Mi país es un lugar atípico y mientras algunos prefieren encontrar su peculiaridad en las carencias (que las hay, y muchas) yo prefiero hallarla en lo extraordinario; que a veces, de tan cotidiano, nos parece común.
Hagamos solo un ejercicio mental y dejemos que vengan desde nuestros recuerdos una sucesión de pequeñas frases que dijimos, o nos dijeron decenas y decenas de veces, a lo largo de la vida: «Voy al médico; tienes que ir al médico; viene la doctora; mi hija es médico; me lo dijo el médico; el médico, el médico... el médico».
En un mundo, en el cual millones de personas han llegado y se han ido, sin que jamás se posaran sobre sus cuerpos las manos mágicas de un galeno, eso de vivir rodeados por ellos parece una historia surreal.
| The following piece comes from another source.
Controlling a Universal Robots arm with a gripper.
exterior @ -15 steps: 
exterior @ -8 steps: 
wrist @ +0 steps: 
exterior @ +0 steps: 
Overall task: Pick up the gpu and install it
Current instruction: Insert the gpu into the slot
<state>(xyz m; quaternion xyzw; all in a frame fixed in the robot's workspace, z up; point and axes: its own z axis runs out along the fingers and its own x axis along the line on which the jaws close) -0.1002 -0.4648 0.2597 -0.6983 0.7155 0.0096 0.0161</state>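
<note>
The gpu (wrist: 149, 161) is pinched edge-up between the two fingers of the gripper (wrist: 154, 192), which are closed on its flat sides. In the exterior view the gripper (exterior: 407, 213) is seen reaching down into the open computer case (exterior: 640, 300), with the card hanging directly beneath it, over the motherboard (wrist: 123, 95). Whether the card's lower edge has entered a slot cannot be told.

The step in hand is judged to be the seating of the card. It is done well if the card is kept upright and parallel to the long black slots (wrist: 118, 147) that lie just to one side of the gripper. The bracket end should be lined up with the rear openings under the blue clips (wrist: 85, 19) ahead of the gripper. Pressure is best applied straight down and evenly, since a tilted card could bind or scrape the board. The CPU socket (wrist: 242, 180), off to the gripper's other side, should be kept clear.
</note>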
Hacer un presupuesto familiar, un cálculo de ingresos y gastos, en el cual no se contemple un centavo para la más complicada cirugía, es un episodio inusual, pero cotidiano en nuestro país.
Ellos están en todas partes, llevando con orgullo esa bata blanca, que los cubre y que obtuvieron con suprema dedicación, sin que tuviesen que pagar para tener tan sagrada oportunidad. Los hay, hijos de profesionales, de artistas, de mecánicos, de campesinos, de soldados y de amas de casa. Los tenemos negros, blancos y mestizos, sin distinción de géneros o preferencias sexuales.
Y lo mejor es que no solo los queremos para nosotros, también los queremos para los otros, en cualquier parte del mundo, después de un terremoto o un huracán; luego de una pandemia o una plaga; donde los ojos no ven o los pies no caminan, dejando tras de sí esa estela de luz que solo se resume en una pequeña confesión humilde y extranjera: «A mí me curó un médico cubano».
Habría que preguntar en tantas latitudes quién ha dejado allí la huella más valiosa, si los soldados del Norte con sus aditamentos de muerte o los doctores nuestros que van salvando vidas.